Look for "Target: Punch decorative" in the listing below, then copy exactly the line it appears in and all lines after it to the end, and nothing more.
::: GIVEN INFORMATION
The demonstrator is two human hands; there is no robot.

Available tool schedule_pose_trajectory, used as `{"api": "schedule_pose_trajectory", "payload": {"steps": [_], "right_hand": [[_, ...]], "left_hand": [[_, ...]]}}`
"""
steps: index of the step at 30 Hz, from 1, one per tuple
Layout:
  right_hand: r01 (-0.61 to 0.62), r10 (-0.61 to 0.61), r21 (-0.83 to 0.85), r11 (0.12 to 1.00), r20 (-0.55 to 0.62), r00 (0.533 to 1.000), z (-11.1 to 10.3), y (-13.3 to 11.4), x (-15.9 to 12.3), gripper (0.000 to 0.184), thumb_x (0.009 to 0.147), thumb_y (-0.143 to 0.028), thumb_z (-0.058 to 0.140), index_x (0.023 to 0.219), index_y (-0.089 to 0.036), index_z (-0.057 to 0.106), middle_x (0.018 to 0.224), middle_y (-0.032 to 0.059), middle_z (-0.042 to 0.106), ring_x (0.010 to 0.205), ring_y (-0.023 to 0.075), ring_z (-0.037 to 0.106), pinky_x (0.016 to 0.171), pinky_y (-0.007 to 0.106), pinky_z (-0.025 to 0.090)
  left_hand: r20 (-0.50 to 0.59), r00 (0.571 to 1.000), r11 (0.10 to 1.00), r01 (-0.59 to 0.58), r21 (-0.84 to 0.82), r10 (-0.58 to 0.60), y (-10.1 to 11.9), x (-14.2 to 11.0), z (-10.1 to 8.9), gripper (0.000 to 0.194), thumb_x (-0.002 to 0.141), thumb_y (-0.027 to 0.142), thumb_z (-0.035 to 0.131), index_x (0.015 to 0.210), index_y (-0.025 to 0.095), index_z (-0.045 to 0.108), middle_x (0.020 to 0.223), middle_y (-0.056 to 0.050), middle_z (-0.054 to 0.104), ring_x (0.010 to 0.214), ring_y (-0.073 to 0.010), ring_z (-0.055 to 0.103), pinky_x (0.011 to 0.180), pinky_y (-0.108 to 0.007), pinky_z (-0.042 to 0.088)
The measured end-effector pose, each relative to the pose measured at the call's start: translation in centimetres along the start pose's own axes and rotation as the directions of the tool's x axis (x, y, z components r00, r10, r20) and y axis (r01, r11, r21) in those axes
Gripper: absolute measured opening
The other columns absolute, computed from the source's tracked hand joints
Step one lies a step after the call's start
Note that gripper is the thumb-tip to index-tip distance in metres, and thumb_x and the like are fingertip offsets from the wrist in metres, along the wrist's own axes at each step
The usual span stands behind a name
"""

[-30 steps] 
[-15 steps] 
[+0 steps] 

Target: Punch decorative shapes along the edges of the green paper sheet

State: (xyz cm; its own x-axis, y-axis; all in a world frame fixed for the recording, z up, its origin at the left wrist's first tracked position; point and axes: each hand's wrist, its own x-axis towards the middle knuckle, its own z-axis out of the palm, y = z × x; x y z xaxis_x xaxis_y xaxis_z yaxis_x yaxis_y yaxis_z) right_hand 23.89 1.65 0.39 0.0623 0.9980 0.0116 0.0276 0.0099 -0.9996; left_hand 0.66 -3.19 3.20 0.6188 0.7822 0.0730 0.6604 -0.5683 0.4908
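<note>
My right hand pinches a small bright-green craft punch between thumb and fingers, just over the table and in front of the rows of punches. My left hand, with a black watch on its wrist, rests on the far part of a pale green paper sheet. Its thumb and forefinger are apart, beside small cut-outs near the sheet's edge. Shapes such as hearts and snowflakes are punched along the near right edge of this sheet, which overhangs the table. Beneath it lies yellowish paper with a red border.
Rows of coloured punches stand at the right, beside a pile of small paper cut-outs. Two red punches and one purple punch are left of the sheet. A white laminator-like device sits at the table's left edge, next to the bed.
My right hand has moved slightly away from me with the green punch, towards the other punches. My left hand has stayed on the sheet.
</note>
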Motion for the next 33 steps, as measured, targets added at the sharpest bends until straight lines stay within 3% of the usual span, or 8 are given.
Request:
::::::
* _SOLUTION TO THIS PROBLEM_:
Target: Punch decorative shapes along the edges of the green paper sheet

State: (xyz cm; its own x-axis, y-axis; all in a world frame fixed for the recording, z up, its origin at the left wrist's first tracked position; point and axes: each hand's wrist, its own x-axis towards the middle knuckle, its own z-axis out of the palm, y = z × x; x y z xaxis_x xaxis_y xaxis_z yaxis_x yaxis_y yaxis_z) right_hand 23.89 1.65 0.39 0.0623 0.9980 0.0116 0.0276 0.0099 -0.9996; left_hand 0.66 -3.19 3.20 0.6188 0.7822 0.0730 0.6604 -0.5683 0.4908
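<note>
My right hand pinches a small bright-green craft punch between thumb and fingers, just over the table and in front of the rows of punches. My left hand, with a black watch on its wrist, rests on the far part of a pale green paper sheet. Its thumb and forefinger are apart, beside small cut-outs near the sheet's edge. Shapes such as hearts and snowflakes are punched along the near right edge of this sheet, which overhangs the table. Beneath it lies yellowish paper with a red border.
Rows of coloured punches stand at the right, beside a pile of small paper cut-outs. Two red punches and one purple punch are left of the sheet. A white laminator-like device sits at the table's left edge, next to the bed.
My right hand has moved slightly away from me with the green punch, towards the other punches. My left hand has stayed on the sheet.
</note>
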Motion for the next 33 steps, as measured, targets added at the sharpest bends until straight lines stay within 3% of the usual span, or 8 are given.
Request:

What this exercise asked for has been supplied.